Mr. & Mrs. Collins had planned to make the long journey to their new home in the Southwest together but Mr. Collin's health failed and he had to give up his work with the Indians and return to Ann Arbor, where he died.

Mrs. Collins remained in Ann Arbor, Michigan, teaching so that her sons might have better educational advantages until after the Civil War.

On her arrival in Grayson County, she immediately took up her philanthropy work. Here she opened and taught, at her own expense, the first free school in the state of Texas.

Mrs. Collins sons grew to manhood, entered various business enterprises and were successful. Alpheus R. Collins drew off and gave the community the town site that is Collinsville today.
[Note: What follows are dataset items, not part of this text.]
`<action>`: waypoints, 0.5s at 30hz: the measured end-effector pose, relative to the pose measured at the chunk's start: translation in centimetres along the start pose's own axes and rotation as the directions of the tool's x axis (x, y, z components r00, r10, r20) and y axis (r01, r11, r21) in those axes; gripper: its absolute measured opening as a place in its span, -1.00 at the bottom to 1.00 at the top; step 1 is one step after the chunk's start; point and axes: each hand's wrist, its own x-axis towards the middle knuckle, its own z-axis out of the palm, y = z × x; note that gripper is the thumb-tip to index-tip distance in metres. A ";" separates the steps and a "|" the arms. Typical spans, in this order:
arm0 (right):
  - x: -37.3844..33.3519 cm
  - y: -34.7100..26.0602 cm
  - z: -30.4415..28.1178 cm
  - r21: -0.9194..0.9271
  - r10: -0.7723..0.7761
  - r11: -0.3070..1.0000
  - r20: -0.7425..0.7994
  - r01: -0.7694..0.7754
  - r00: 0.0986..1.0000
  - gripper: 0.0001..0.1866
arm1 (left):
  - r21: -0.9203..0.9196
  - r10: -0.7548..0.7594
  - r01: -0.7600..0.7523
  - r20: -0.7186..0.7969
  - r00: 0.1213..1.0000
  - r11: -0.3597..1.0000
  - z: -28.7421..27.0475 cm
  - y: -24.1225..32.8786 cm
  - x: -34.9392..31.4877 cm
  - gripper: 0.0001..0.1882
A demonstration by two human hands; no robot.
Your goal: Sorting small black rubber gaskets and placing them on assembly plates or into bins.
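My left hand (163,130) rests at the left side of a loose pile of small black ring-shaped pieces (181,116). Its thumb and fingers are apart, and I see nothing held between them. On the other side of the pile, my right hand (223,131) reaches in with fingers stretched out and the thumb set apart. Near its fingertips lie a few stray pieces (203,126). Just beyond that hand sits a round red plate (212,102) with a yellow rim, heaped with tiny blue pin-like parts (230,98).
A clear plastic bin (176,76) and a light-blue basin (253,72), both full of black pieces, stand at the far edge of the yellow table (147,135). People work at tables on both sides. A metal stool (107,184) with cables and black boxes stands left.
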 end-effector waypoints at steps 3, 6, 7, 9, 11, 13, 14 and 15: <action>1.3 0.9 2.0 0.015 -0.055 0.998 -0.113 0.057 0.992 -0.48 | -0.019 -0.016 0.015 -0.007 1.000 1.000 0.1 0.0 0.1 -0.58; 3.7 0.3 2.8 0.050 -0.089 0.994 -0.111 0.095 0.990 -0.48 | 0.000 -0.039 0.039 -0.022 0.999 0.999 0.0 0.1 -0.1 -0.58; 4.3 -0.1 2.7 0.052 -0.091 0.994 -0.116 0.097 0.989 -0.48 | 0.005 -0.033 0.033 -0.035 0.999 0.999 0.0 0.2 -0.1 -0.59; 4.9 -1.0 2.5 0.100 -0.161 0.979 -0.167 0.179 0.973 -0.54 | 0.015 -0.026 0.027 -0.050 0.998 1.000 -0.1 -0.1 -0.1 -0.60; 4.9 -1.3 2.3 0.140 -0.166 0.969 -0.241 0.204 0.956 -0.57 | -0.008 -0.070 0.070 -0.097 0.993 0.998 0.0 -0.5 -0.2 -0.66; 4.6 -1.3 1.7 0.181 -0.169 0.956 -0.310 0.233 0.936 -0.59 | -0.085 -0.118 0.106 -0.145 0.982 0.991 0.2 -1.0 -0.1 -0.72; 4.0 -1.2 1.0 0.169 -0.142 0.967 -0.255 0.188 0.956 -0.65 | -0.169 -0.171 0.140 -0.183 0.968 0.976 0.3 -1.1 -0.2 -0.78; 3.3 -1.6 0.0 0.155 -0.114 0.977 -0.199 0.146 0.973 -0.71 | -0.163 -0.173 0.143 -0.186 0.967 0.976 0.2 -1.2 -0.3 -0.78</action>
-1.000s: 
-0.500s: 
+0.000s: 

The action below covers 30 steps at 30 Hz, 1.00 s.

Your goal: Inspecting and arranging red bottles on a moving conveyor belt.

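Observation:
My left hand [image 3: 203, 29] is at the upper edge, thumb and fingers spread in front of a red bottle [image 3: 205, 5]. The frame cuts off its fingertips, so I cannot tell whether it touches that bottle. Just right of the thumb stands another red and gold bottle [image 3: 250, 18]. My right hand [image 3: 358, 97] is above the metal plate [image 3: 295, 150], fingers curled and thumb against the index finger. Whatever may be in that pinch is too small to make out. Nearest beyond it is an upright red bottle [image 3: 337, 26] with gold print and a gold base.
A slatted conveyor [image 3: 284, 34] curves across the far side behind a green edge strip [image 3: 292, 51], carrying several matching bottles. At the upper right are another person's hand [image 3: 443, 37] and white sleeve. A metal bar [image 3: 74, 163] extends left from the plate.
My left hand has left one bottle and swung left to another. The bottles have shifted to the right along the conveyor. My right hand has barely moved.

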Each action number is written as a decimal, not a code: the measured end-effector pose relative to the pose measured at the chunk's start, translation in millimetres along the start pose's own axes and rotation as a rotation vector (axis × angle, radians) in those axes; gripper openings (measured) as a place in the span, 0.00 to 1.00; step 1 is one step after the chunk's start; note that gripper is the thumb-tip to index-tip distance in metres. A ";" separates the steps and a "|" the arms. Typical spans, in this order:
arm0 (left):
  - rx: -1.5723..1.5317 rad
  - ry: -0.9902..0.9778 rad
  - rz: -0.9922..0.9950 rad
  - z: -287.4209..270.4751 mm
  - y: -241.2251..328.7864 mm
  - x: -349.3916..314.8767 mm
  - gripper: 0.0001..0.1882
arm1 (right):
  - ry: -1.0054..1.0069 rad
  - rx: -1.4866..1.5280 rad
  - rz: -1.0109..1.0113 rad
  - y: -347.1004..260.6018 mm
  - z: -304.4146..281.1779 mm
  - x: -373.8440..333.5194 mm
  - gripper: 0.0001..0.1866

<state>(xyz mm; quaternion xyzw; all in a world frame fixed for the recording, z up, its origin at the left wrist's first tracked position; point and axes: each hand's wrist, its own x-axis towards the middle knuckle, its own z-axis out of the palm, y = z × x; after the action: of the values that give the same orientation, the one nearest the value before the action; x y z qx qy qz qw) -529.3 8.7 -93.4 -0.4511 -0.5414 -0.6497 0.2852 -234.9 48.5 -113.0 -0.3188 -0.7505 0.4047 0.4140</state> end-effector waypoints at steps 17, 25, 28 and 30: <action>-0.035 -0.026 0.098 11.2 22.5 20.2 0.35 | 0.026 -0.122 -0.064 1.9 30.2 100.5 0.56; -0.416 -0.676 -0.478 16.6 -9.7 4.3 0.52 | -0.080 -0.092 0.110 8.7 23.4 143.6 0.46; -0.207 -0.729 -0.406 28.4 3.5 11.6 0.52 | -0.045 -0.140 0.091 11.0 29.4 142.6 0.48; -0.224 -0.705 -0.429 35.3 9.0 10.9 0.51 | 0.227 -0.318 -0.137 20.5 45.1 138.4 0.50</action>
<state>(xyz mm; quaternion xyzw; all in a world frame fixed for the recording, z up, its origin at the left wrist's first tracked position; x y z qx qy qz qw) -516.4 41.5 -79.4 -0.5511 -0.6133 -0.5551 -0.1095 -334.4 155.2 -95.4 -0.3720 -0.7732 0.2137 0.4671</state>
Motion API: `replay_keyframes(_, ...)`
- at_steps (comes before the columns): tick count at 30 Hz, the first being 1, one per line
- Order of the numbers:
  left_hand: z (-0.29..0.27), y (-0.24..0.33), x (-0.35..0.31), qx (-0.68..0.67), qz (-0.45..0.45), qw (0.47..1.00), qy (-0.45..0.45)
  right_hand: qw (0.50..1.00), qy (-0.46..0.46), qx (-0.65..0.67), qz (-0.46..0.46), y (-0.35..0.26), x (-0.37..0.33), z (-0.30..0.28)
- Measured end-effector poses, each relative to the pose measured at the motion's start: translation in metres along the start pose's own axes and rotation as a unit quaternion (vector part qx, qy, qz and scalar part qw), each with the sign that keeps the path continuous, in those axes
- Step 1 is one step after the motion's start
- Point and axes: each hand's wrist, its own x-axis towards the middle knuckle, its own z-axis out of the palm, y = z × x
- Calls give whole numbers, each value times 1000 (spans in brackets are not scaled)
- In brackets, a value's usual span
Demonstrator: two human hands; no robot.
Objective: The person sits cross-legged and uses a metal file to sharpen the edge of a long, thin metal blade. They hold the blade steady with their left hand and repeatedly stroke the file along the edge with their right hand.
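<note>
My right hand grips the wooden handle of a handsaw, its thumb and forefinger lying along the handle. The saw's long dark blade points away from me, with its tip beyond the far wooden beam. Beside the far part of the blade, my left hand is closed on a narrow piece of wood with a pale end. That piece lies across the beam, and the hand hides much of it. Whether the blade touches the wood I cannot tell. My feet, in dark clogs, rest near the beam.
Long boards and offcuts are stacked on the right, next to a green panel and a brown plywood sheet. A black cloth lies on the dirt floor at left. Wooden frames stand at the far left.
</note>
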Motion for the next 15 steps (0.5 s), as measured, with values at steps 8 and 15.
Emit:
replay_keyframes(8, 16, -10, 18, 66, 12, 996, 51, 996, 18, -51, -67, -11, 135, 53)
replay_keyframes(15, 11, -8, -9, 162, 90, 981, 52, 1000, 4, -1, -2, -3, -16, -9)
Before this time the town had been callled 'Toadsuck'. Charles Collins was instrumental in locating the first post office in Collinsville.

In 1877, Mrs. Collins accompanied her son, Charles, to California where he died. She returned and for a time made her home with Mr. and Mrs. John Dorchester at Sherman before going to live with her other son, Alpheus, who had moved to Denison and married Miss Hattie Daugherty of that city. The Daugherty family moved from Michigan where the two young people had met at Albion College where they both were students at that institution.

Mrs. Collins' later years were spent in church and social welfare work in Denison. She died at the home of her son in 1960. Funeral services were held at the Methodist Episcopal Church, North; interment was in the Fairview cemetery, Denison, Texas.





Alpehus Remember Collins became one of the most prominet and successful men of Denison. He was interested in real estate, banking, and thoroughbred stock-raising.


A. R. Collins' business card
He owned the A. R. Collins' Block at 511-513 West Main Street.